From the entries, copy each line that includes "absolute".

--- START ---

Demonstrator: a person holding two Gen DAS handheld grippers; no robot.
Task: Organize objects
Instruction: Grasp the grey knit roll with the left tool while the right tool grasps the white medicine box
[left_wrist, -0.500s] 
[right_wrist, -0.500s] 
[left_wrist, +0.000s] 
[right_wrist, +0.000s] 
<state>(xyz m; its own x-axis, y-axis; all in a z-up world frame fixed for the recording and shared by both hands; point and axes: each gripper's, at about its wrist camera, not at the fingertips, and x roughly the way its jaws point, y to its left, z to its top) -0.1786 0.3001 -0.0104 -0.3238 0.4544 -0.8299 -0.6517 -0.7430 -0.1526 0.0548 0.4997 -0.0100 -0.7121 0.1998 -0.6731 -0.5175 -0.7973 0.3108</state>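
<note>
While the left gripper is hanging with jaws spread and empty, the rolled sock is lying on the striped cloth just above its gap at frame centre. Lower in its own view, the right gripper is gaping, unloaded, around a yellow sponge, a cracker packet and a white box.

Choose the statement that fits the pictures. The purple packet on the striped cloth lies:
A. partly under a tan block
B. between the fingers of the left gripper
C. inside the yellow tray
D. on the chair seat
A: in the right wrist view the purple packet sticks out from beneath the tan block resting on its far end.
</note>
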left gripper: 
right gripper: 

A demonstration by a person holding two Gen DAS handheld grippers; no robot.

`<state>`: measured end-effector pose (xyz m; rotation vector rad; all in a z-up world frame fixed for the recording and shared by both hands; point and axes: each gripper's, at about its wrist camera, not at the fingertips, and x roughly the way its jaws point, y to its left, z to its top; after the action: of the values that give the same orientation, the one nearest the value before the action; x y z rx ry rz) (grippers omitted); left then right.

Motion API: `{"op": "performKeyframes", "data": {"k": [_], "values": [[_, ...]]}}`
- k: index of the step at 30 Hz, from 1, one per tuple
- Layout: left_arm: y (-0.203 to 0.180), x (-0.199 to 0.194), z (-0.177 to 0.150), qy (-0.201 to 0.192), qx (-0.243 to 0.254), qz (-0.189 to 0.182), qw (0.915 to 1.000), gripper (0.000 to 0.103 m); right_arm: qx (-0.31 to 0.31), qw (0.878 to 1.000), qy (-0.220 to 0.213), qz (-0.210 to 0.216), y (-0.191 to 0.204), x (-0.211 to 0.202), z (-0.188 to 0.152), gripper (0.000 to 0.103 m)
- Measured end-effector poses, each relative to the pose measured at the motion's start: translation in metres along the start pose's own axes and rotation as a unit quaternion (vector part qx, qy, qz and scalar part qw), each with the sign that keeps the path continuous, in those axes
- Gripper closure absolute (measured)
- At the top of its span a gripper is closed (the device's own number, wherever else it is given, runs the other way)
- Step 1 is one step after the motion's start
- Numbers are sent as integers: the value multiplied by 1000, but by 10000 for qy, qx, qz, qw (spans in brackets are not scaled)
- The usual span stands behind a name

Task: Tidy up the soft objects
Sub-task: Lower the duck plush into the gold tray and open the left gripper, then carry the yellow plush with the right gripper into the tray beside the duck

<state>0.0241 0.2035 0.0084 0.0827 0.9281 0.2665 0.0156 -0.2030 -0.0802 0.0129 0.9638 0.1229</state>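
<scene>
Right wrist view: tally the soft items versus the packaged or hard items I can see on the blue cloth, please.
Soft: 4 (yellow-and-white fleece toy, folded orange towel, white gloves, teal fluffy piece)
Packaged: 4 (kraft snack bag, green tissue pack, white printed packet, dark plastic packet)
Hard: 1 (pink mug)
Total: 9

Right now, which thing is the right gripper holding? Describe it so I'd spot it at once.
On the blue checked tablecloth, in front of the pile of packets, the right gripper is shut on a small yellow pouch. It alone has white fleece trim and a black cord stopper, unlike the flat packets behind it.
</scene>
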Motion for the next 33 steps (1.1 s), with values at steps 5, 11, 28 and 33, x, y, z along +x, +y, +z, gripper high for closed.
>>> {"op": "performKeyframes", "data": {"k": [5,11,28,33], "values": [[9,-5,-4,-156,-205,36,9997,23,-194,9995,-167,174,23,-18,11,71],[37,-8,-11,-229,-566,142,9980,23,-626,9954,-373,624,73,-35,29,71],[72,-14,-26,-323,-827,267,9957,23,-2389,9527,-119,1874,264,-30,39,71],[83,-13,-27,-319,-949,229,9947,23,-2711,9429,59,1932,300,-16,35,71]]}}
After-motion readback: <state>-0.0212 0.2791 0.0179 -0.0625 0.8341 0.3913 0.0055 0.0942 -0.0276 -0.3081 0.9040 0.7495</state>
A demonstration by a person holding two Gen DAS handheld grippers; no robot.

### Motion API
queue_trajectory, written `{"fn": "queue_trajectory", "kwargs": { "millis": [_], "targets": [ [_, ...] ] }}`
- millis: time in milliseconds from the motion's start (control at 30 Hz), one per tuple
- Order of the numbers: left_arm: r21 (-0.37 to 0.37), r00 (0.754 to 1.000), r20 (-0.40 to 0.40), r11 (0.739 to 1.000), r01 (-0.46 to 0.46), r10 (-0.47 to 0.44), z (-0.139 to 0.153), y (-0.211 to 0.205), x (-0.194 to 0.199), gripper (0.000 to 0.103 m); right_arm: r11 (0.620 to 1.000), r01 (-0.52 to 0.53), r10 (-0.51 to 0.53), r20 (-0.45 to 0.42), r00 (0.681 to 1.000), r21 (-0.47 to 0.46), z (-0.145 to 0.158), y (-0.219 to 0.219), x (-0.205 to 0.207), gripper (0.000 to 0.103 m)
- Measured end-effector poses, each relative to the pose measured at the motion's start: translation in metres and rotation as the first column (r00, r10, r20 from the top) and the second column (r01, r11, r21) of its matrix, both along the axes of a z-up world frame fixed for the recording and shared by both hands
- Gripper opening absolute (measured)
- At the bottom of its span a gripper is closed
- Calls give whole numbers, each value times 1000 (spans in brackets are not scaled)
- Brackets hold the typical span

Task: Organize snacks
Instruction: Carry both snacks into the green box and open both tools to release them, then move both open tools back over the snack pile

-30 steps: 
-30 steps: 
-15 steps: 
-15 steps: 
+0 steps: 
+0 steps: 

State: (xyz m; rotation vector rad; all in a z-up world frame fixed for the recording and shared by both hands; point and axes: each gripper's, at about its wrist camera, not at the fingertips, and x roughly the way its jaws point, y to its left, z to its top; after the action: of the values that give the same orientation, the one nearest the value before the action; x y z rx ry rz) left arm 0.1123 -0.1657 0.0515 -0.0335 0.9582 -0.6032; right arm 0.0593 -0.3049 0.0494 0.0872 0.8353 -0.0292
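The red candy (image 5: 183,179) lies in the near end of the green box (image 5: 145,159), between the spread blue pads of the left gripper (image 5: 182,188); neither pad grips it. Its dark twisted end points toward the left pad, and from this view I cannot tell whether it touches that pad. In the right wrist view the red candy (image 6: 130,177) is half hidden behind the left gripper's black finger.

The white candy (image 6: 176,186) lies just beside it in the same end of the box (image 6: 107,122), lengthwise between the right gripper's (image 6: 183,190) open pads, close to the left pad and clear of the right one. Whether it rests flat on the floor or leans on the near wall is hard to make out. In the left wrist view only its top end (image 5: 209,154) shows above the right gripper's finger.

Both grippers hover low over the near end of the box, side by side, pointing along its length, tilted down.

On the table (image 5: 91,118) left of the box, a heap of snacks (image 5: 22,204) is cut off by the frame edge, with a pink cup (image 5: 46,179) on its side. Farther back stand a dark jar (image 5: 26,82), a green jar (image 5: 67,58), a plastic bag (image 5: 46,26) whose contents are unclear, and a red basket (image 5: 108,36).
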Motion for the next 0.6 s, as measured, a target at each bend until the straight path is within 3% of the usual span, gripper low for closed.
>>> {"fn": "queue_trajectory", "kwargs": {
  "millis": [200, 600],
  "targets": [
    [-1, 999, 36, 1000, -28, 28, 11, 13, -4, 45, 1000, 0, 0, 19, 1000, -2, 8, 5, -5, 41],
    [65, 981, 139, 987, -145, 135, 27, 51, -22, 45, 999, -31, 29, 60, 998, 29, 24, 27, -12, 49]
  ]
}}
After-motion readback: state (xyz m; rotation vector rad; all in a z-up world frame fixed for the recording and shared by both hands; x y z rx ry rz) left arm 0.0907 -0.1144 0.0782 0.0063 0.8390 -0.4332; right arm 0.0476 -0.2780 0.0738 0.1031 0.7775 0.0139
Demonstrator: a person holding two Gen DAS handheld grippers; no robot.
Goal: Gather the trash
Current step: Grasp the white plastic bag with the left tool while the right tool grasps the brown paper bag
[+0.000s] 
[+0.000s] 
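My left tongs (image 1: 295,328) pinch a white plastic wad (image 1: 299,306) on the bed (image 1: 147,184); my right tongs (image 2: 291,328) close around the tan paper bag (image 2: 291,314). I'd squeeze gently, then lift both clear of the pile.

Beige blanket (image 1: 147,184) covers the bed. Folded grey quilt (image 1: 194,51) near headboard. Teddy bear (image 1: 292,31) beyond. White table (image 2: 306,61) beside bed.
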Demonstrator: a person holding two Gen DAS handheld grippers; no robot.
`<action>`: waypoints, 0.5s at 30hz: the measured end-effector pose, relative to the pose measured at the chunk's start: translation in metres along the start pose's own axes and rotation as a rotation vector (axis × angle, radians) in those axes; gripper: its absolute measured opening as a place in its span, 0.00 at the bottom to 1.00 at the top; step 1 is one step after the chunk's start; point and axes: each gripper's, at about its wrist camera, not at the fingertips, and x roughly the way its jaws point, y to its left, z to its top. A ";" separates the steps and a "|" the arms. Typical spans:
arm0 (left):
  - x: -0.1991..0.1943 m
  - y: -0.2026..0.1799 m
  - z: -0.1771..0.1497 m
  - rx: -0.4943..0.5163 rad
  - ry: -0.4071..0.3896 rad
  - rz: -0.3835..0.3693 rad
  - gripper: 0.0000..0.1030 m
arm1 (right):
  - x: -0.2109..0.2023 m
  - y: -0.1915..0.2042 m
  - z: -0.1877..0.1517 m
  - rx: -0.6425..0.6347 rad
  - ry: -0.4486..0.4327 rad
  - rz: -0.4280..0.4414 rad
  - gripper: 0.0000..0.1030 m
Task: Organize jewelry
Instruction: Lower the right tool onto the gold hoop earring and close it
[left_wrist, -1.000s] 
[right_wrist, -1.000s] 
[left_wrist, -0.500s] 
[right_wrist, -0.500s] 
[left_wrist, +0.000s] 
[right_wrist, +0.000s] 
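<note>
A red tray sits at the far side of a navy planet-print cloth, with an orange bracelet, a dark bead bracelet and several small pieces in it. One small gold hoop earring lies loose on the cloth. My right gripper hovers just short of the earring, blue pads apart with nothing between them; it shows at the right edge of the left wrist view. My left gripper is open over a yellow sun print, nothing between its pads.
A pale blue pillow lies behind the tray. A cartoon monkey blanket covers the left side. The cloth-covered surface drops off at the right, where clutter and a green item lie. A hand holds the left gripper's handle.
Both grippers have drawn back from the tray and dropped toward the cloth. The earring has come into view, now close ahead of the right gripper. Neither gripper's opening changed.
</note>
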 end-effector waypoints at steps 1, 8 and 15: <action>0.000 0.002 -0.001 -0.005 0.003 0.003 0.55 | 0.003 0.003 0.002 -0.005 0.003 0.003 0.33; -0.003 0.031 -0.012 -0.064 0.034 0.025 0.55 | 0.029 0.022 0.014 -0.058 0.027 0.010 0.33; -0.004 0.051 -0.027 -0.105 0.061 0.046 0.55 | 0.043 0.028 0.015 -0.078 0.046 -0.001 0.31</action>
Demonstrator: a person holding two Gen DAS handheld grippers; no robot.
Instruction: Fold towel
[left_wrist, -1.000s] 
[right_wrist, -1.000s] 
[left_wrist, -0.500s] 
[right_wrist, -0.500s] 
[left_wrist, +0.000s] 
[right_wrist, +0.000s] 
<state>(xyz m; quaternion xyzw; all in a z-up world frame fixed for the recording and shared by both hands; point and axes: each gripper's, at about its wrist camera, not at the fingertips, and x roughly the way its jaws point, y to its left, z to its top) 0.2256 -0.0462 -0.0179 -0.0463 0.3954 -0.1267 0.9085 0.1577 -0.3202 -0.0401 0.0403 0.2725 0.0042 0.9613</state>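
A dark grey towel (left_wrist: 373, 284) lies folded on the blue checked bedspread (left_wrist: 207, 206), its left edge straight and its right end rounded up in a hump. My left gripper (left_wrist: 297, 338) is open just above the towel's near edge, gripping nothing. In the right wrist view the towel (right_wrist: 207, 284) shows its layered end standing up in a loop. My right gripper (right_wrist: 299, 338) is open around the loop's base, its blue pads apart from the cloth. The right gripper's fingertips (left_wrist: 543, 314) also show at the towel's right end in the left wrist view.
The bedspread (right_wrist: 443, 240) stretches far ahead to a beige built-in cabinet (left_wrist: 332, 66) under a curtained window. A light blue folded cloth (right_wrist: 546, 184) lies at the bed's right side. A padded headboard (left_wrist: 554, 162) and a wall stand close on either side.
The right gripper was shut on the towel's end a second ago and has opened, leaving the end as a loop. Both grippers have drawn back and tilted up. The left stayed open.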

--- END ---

Result for this exercise →
- Gripper closure absolute (measured)
- Gripper opening absolute (measured)
`<action>`: waypoints, 0.5s at 30hz: the measured end-effector pose, relative to the pose measured at the chunk's start: translation in metres along the start pose's own axes and rotation as a rotation vector (axis × angle, radians) in those axes; gripper: its absolute measured opening as a place in its span, 0.00 at the bottom to 1.00 at the top; step 1 is one step after the chunk's start; point and axes: each gripper's, at about its wrist camera, not at the fingertips, and x roughly the way its jaws point, y to its left, z to its top. A ";" separates the steps and a "|" the arms. Typical spans:

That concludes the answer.